Avec Steven, la relation était simple, évidente, naturelle. On dirait bien que maintenant, je vais devoir affronter la réalité. Quand on est parfaitement compatibles, il n'y a pas à réfléchir, on est en accord parfait. Avec d'autres, c'est beaucoup plus compliqué ! Tant que Steven était là, physiquement, que je pouvais me réfugier chez lui à la moindre saute d'humeur, je me sentais fort, presque invincible. Maintenant je suis seul. Bien sûr, il y a Sébastien, Fabien, Céline et j'espère encore Cyril. Ce n'est pas tout à fait pareil. La moitié de mes amis ne connaissent pas ma vraie nature et avec les autres je ne peux pas me confier comme avec Steven.

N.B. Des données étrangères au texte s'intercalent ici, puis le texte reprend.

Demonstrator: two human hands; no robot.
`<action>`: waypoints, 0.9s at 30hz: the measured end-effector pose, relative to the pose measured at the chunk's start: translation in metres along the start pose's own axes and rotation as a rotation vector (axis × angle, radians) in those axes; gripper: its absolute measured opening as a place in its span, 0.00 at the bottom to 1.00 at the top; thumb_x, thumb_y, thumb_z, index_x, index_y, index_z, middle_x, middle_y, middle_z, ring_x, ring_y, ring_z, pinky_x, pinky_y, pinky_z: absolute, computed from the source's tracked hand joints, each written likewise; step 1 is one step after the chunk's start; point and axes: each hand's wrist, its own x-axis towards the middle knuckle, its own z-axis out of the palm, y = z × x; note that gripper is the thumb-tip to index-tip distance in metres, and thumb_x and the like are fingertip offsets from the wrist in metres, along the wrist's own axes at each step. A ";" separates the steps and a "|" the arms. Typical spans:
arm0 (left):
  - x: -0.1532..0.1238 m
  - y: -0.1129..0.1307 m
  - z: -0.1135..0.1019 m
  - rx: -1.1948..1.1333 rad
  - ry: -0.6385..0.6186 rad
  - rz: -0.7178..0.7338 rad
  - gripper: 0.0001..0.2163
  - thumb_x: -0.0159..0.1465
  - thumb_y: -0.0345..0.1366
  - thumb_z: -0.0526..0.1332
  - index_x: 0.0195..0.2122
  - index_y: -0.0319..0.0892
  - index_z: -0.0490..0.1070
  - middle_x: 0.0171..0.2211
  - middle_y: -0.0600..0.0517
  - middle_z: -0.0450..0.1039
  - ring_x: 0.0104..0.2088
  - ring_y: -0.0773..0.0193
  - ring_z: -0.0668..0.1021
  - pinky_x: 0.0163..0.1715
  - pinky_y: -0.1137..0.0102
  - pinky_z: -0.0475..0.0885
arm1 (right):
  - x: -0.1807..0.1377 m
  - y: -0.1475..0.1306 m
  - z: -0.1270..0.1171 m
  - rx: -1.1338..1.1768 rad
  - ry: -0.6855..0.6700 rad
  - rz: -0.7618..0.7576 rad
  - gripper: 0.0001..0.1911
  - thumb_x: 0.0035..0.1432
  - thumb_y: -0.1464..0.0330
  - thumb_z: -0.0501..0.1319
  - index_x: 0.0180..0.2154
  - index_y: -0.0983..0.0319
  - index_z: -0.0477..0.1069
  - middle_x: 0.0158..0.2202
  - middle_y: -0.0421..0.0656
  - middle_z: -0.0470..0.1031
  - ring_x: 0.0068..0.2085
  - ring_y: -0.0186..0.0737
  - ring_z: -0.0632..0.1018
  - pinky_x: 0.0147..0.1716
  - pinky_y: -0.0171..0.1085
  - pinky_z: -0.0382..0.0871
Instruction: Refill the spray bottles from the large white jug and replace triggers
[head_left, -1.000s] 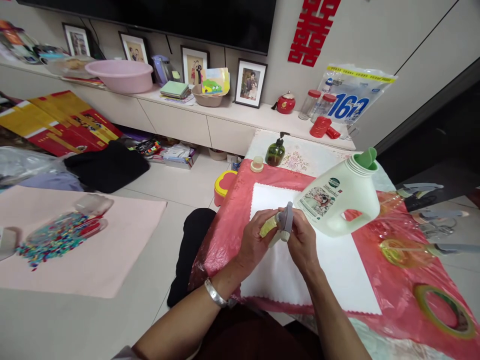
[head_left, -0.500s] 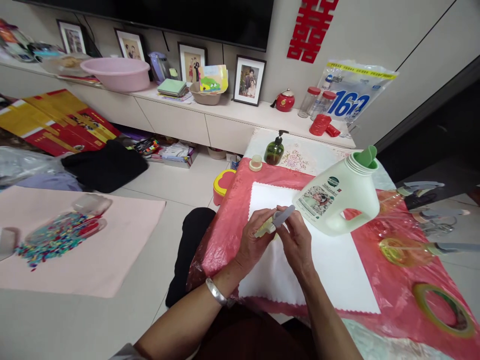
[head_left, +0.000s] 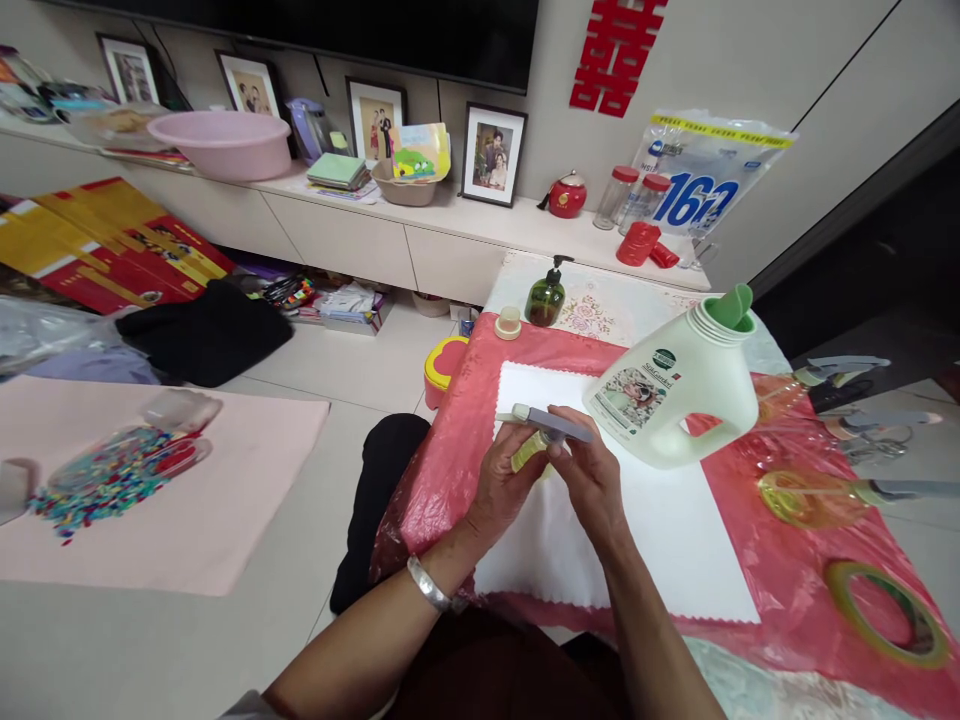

Après cette débâcle, je suis rentré chez moi. Assis sur mon lit, dans ma chambre, j'ai eu la désagréable impression de revenir au point de départ. Isolé, dans une ville que je ne connaissais toujours pas bien. Sans personne pour me prendre dans ses bras et me consoler. Dans ces conditions, on en vient vite à se poser des questions qui ne font qu'alimenter la négativité. Est-ce que je vais retrouver cette complicité un jour ? Est-ce que je vais être amoureux une nouvelle fois comme je l'ai été avec Steven ? Je n'ai pas pu faire autre chose que de pleurer pour le reste de la journée.

— Salut.

Je ne l'ai même pas entendue frapper à la porte de ma chambre. Céline est entrée, le visage grave. Une expression de circonstance !

— Je dois te dire un truc. J'ai fait quelque chose et je ne suis pas certaine d'avoir bien agi.

— Dis toujours, de toute façon je ne peux pas être plus mal.

— Un nouveau bruit court, comme quoi tu as rompu avec Séverine, ta petite amie imaginaire. Tu vas de toute façon avoir l'air triste devant les autres. Ils vont comprendre que quelque chose a changé et je voulais préparer le terrain. Tu ne m'en veux pas ?

— Bien sûr que non. Peut-être que c'est la bonne solution.

— Je peux faire quelque chose pour t'aider ? Je sais que c'est difficile les chagrins d'amour.

— Je veux juste être seul.

C'est bizarre cette envie de solitude quand en réalité on veut vraiment être entouré par ses amis. Peut-être que je ne voulais pas qu'on me voie dans cet état. Un homme, ça doit être fort, ça doit tout surmonter. Un homme ce n'est pas censé pleurer comme une fillette. Un homme c'est robuste ! Je sais, cette vision est un peu débile, pourtant on dirait que ça fait partie de notre instinct. Officiellement, je ne voulais voir personne. Officieusement, j'aurais bien aimé que tous les gens que je connais soient là.


Je ne me souviens plus de ce que j'ai fait de ma journée. À part pleurer et somnoler, je n'ai pas été productif. J'ai dû me reprendre quand ma mère a annoncé que quelqu'un venait me voir. Bizarre, quand une fille me rend visite mes parents ne prennent pas la peine de l'accompagner jusqu'à ma chambre. Quand c'est un garçon, ils demandent l'autorisation de le laisser entrer !

— Ça va mieux ?

Sébastien est venu directement chez moi, à peine revenu de son week-end. Il est vraiment trop sympa.

— C'est difficile.

— Je sais, les ruptures ne sont jamais évidentes.

À cet instant, quand il parle de rupture, c'est à ma pseudo séparation avec Séverine qu'il fait référence.

— Je pourrais te dire des choses débiles comme : « une de perdue, dix de retrouvées », ou bien que le chagrin va s'estomper. Mais le plus important pour l'instant c'est de te changer les idées.

Il a balancé mes affaires de sport sur le lit. Inutile d'en dire plus. En pleine nuit, nous sommes allés faire plusieurs tours de stade. Sans discuter, sans un mot, nous avons couru plus que d'habitude. Évidemment que Sébastien avait raison, le sport permet de se vider la tête et l'épuisement physique permet de finalement s'endormir comme une masse.